The network structure of Psp-MobileNet

The proposed Psp-MobileNet inherits the structure of PspNet, including encoding and decoding paths, as shown in Figure 3. Some adjustments are made to the network structure to align with the terrain segmentation requirements of outdoor robots. The specific network parameters are presented in Table 1.

Figure 3.

The overview of the proposed Psp-MobileNet. Psp-MobileNet: pyramid scene parsing-mobile network.

Table 1.

The outline of the proposed architecture.

Input	Size	Operator	c	n	s	Output
Input image	576² × 3	Standard conv2D	32	1	2
	288² × 32	Depthwise separable conv	1	1	2	f1
f1	288² × 64	Depthwise separable conv	128	1	2
	144² × 128	Depthwise separable conv	128	1	1	f2
f2	144² × 128	Depthwise separable conv	256	1	2
	72² × 256	Depthwise separable Conv	256	1	1	f3
f3	72² × 256	Depthwise separable conv	512	1	2
	36² × 512	Depthwise separable conv	512	5	1	f4
f4	36² × 512	AveragePooling2D		4		Pool[3]
pool[3]		Standard conv2D	512	4	1	Pool[3]
		resize_image		4
f4, pool[3]		Concatenate		1		ConcatMap
ConcatMap	36² × 2560	Standard conv2D	512	1	1
	36² × 512	resize_image		1
	288² × 512	Reshape	N	1		FinalMap
FinalMap	288² × N	softmax		1		FinalMap
FinalMap	288² × N	return		1		Net output

c: the number of channels output by the convolution; n: the number of repetitions; s: the convolution strides; N: the number of categories classified.

Encoding path

Considering the computational cost and the limited capabilities of onboard computers of outdoor mobile robots, the lightweight network MobileNetV1 is chosen for feature extraction. Although MobileNetV2 is relatively newer, it performed poorly in our tests (detailed test results of Psp-MobileNetV2 are shown in the “Settings for training and testing” section). The depthwise separable convolution used by the MobileNetV1 divides the convolution process into two steps.

Depthwise convolution

Each convolution kernel of depthwise convolution is responsible for one input channel. That is, one of them is convolved with only one convolution kernel. Therefore, depthwise convolution is usually applied to two-dimensional structures, and the number of its outputs is the same as the inputs. As shown in Figure 4, where the size of inputs is $H \times W \times 3$ , depthwise convolution will use three convolution kernels of $k \times k (k \geq 2)$ to convolve with the input to extract three feature layers of $h \times w \times 3$ . The parameters are determined by the following equation

N_{depthwise} = k \times k \times 3

Figure 4.

The process of depthwise convolution.

Pointwise convolution

The depthwise convolution cannot extract features between channels. Therefore, it is necessary to extract the depth information of the input layer and adjust the number of channels through pointwise convolution. The operation of pointwise convolution is the same as traditional convolution, except that its convolution kernel size is $1 \times 1 \times C$ , where C is the number of channels of the input layer.
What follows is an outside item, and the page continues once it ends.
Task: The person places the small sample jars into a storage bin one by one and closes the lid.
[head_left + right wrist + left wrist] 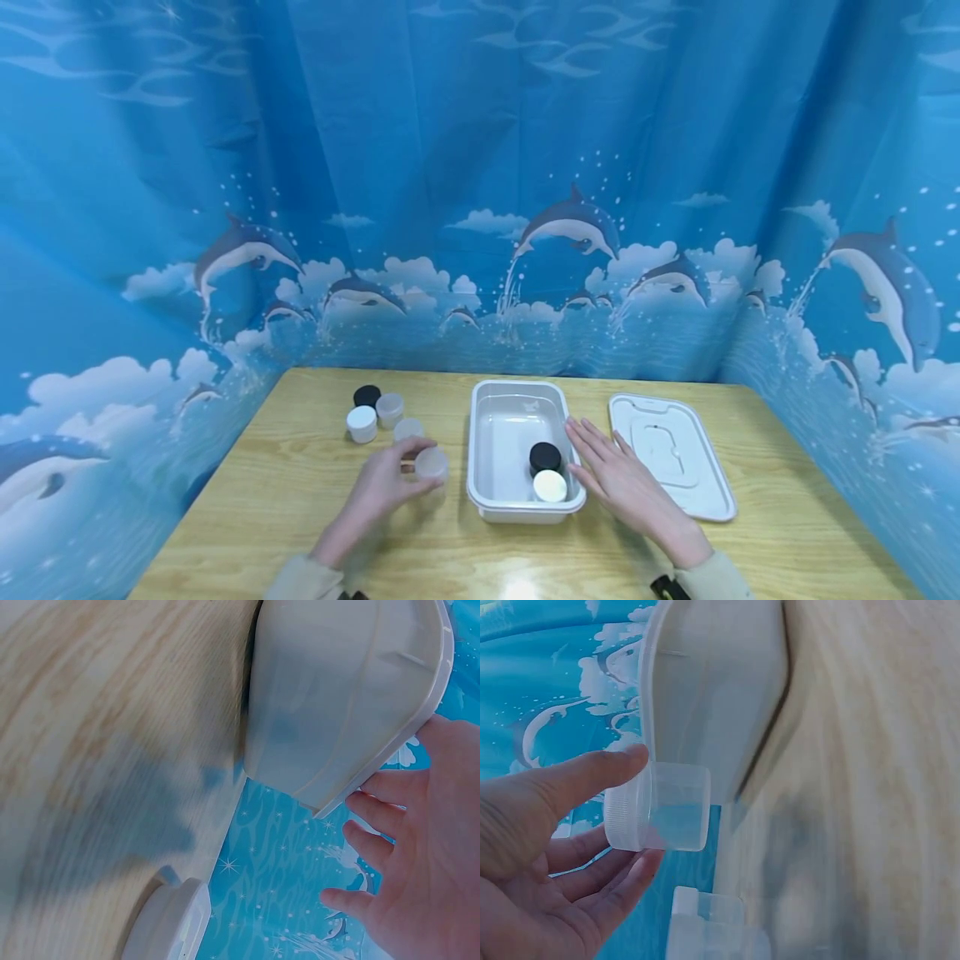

As shown in Figure 5, when the feature map output by the depthwise convolution is $h \times w \times 3$ , the number of output channels required by the depthwise separable convolution is four. Pointwise convolution will use four convolution kernels of $1 \times 1 \times 3$ to convolve with the feature map, and outputs are four feature layers of $h \times w \times 4$ . The parameters are determined by the following equation

N_{pointwise} = 1 \times 1 \times 3 \times 4 = 12

Figure 5.

The process of pointwise convolution.

By the above convolutions, the total parameters of the depthwise separable convolution are $N_{DP}$ as shown in the following equation

N_{DP} = 3 k^{2} + 12

whereas the total parameters of traditional convolution with the same situation are 12k ² as shown in the following equation

N_{conv} = k \times k \times 3 \times 4 = 12 k^{2}

In the case of $k \geq 2$ , depthwise separable convolution reduces the parameters and speeds up the feature extraction. In the encoding path, to enhance the feature extraction, five depthwise separable convolutions are used in the fourth feature layer to ensure that the final feature layer is accurate.

Decoding path

The characteristic of the decoding path is pooling the generated feature map with four different sizes. It can improve the segmentation effect of targets of various sizes in samples and avoid losing context relationships. The $1 \times 1$ pooling layer uses global pooling on the feature map to obtain global features in each channel. A more extensive size pooling layer usually has a stronger ability to get trim details. To prevent possible repetition after pooling, the size of the pooling layer is set to alternate odd and even numbers. To make up for the loss of crucial information caused by pooling and improve the accuracy and generalization ability, a feature map is combined with four pooling layers for feature fusion. Standard convolution is used to integrate the contextual information of the fused feature maps. After resizing and upsampling the feature map, the number of channels is adjusted to the number of categories. Each channel corresponds to a segmentation category, and each pixel value in the channel represents the weight of the pixel belonging to the corresponding category. And then, the softmax function is used to normalize the weight to the probability value.

HDU-terrain data set

To make the network more adaptable to workspaces for outdoor mobile robots, we constructed the HDU-Terrain Dataset. As shown in Figure 6, a Scout MINI robot equipped with a monocular camera was used to collect samples with a resolution of 640 × 480 at 0.5 s/frame from 10 different scenes. Four thousand and seven original terrain images were retained after manual elimination of repetitive ones. Afterward, the Labelme semantic annotation software was employed to conduct semantic annotation. Samples were divided into 12 semantic categories: grass, concrete, masonry, mud, woodland, bumpy road, tree, obstacle, person, ditch, water, and background.

Figure 6.

The Scout MINI robot equipped with a monocular camera.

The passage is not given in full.